Calculating SSD Wearout
SSDs have a predetermined wearout point at which they enter a failed state. This is because SSDs use nand flash which eventually loses its ability to accurate respond to IO requests. Determining the status of your SSD is vital, as knowing the state of its wearout can help you schedule much needed replacements.
First, you need to know the drive's rated TBW - terabytes or total bytes written - as this is what we'll be calculating against. This represents what the drive is rated to be able to handle. This can be determined usually through spec sheets or by using this useful database. It's not exhaustive, but it's usually good enough. For this example, our drive is rated for 400TB TBW.
Next, you need to know your drive's Total_LBAs_Written - a measurement of how many sectors have been written or modified on the drive. This can be determined by using the following:
root@example-pve:~# smartctl --all /dev/sdX --- snippet --- 206 Write_Error_Rate 0x000e 100 100 000 Old_age Always - 1 246 Total_LBAs_Written 0x0032 100 100 000 Old_age Always - 384578442888 247 Host_Program_Page_Count 0x0032 100 100 000 Old_age Always - 12018275091 248 FTL_Program_Page_Count 0x0032 100 100 000 Old_age Always - 84402429335 180 Unused_Reserve_NAND_Blk 0x0033 000 000 000 Pre-fail Always - 9380 210 Success_RAIN_Recov_Cnt 0x0032 100 100 000 Old_age Always - 4
The exact values available on your device differ from model to model. Some even have an explicit field for expected lifetime remaining, but not all do, so this method may be the best option.

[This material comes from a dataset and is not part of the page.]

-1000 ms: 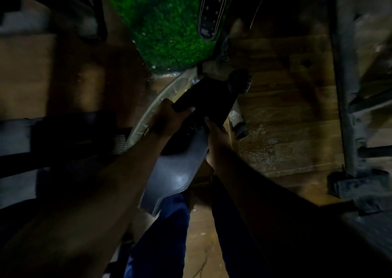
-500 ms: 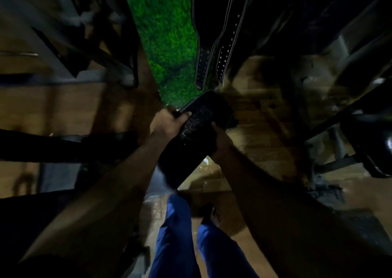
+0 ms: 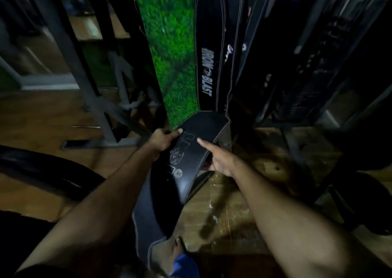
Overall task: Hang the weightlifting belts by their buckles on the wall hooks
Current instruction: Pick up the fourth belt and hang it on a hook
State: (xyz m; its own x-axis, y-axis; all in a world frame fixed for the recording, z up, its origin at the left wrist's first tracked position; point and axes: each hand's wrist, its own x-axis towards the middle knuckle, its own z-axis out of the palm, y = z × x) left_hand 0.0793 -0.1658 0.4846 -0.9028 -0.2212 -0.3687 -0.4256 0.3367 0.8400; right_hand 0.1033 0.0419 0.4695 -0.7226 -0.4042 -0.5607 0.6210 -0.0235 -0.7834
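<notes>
A wide black weightlifting belt (image 3: 197,142) with pale lettering hangs folded in front of me at mid-frame. My left hand (image 3: 162,139) grips its left edge, thumb on top. My right hand (image 3: 218,161) holds the right edge from beneath, with the forefinger stretched straight across the belt's face. The belt's buckle is not visible. Several black belts (image 3: 206,65) hang against the wall above, one lettered in white. No hook shows in the frame.
A strip of green artificial turf (image 3: 171,50) covers the wall left of the hung belts. A grey metal rack frame (image 3: 84,82) stands to the left, dark equipment (image 3: 331,65) to the right. The floor (image 3: 239,214) is worn wood.
The view has tilted upward, bringing the hanging belts into sight. Both hands have lifted the belt toward the wall, and my right forefinger has straightened over it.
</notes>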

Then, we multiply this value (on the right hand side, the raw bytes value) by the Sector Size of the drive. This can also be gotten from this command:
Sector Size: 512 bytes logical/physical
Now we can get the actual terabyte amount using this formula:
(total_lbas_written * sector_size) / (1024^4) (384578442888 * 512) / (1024^4) ≈ 179TB
Now, we know that on this drive, 179TB has been written. Remember how our drive is rated for about 400TB? That means that our drive currently has (179/400) ≈ .45 ≈ 45% wearout.
Proxmox uses a slightly more sophisticated internal algorithm, and may use a self-discovered max TBW rating indicator, which could explain discrepancies within a few percent. Case in point, Proxmox tells us that this drive actually has 49% wearout. But hey, that's really close! Close enough to schedule on.